What you have to do: All of the listing must be given again exactly, except that the images are dropped.
** Data shown follows **
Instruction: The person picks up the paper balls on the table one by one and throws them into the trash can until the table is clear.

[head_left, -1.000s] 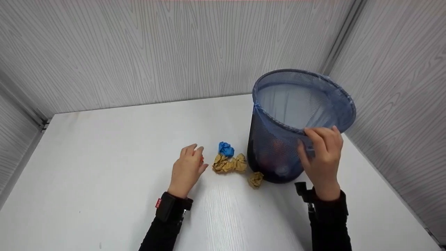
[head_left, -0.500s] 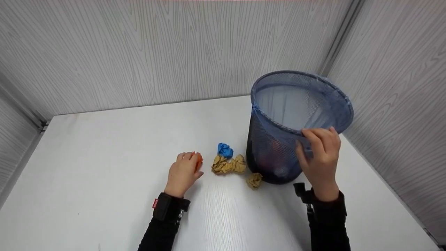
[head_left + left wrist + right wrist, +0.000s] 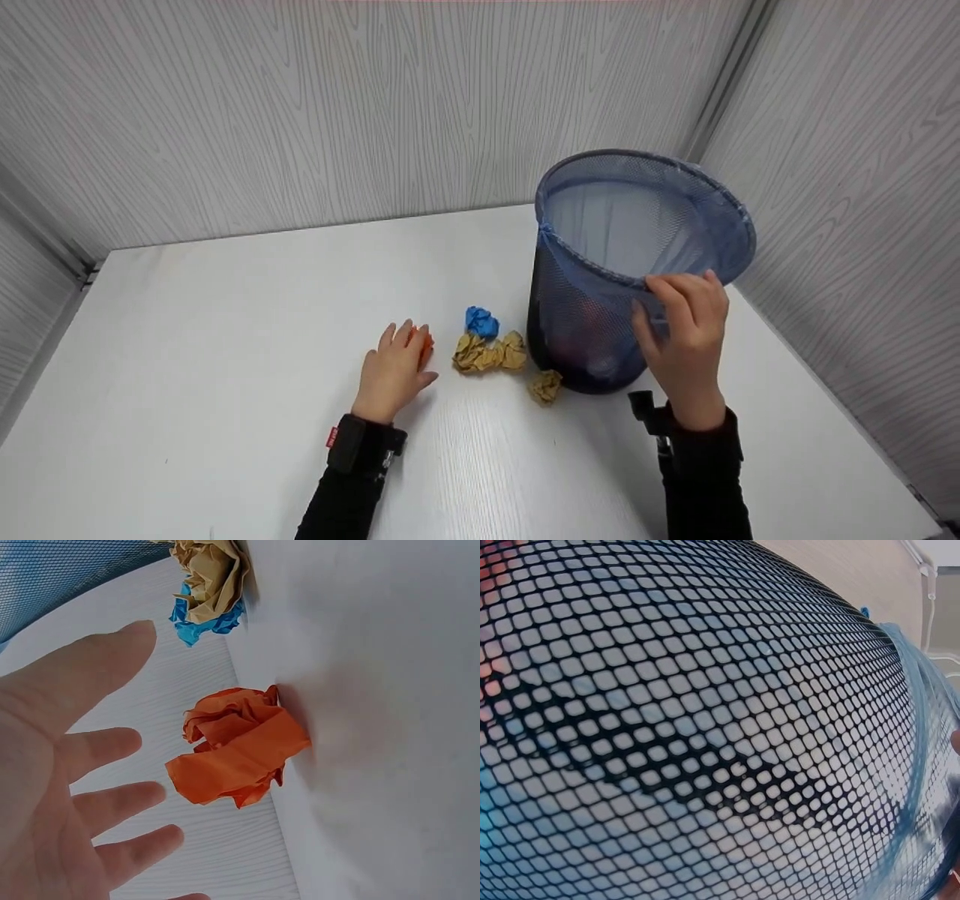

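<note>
In the head view my left hand (image 3: 388, 379) reaches over a crumpled orange paper ball (image 3: 422, 346), which it partly covers. Seen from the left wrist, the fingers are spread and extended, with a small gap between them and the orange paper ball (image 3: 238, 748) on the table. My right hand (image 3: 688, 345) holds the near rim of a dark mesh wastebasket (image 3: 581, 330) lined with a translucent blue bag. Mesh wall (image 3: 705, 705) fills most of the right wrist view, and only bits of finger show at its right edge.
Just left of the basket lie a crumpled blue paper ball (image 3: 481, 322) and brown crumpled paper (image 3: 480, 355). Another brown paper ball (image 3: 545, 387) sits by the basket's base. Reddish shapes show through the mesh. Panel walls border the white table (image 3: 225, 337) behind and at the sides.
My left hand has shifted slightly left and its fingers have spread, so more of the orange paper ball shows. The right hand keeps its place on the rim.
</note>
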### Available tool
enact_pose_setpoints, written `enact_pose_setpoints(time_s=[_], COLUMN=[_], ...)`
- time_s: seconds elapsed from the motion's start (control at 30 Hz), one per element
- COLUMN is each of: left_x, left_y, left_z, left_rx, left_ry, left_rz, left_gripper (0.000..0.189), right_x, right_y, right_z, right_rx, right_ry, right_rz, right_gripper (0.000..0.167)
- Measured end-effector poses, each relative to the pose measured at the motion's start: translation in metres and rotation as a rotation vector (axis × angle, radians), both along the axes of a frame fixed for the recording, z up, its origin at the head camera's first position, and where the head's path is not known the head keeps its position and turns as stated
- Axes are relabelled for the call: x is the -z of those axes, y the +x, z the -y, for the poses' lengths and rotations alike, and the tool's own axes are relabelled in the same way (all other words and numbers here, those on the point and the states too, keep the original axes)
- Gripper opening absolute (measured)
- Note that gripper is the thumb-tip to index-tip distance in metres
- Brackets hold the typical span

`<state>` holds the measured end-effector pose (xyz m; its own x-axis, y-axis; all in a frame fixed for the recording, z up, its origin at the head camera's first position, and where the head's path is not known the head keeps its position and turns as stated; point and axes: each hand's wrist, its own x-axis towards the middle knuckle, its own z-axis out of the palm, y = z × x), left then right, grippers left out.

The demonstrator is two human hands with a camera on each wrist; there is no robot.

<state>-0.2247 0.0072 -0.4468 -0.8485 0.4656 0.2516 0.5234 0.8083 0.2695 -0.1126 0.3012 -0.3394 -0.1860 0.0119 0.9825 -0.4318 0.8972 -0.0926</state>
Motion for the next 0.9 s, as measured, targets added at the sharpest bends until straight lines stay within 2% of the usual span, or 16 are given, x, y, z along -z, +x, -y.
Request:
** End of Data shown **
The answer:
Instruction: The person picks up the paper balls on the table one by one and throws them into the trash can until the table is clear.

[head_left, -1.000s] 
[head_left, -0.500s] 
[head_left + left wrist + right wrist, +0.000s] 

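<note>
In the head view my left hand (image 3: 388, 379) reaches over a crumpled orange paper ball (image 3: 422, 346), which it partly covers. Seen from the left wrist, the fingers are spread and extended, with a small gap between them and the orange paper ball (image 3: 238, 748) on the table. My right hand (image 3: 688, 345) holds the near rim of a dark mesh wastebasket (image 3: 581, 330) lined with a translucent blue bag. Mesh wall (image 3: 705, 705) fills most of the right wrist view, and only bits of finger show at its right edge.
Just left of the basket lie a crumpled blue paper ball (image 3: 481, 322) and brown crumpled paper (image 3: 480, 355). Another brown paper ball (image 3: 545, 387) sits by the basket's base. Reddish shapes show through the mesh. Panel walls border the white table (image 3: 225, 337) behind and at the sides.
My left hand has shifted slightly left and its fingers have spread, so more of the orange paper ball shows. The right hand keeps its place on the rim.
</note>
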### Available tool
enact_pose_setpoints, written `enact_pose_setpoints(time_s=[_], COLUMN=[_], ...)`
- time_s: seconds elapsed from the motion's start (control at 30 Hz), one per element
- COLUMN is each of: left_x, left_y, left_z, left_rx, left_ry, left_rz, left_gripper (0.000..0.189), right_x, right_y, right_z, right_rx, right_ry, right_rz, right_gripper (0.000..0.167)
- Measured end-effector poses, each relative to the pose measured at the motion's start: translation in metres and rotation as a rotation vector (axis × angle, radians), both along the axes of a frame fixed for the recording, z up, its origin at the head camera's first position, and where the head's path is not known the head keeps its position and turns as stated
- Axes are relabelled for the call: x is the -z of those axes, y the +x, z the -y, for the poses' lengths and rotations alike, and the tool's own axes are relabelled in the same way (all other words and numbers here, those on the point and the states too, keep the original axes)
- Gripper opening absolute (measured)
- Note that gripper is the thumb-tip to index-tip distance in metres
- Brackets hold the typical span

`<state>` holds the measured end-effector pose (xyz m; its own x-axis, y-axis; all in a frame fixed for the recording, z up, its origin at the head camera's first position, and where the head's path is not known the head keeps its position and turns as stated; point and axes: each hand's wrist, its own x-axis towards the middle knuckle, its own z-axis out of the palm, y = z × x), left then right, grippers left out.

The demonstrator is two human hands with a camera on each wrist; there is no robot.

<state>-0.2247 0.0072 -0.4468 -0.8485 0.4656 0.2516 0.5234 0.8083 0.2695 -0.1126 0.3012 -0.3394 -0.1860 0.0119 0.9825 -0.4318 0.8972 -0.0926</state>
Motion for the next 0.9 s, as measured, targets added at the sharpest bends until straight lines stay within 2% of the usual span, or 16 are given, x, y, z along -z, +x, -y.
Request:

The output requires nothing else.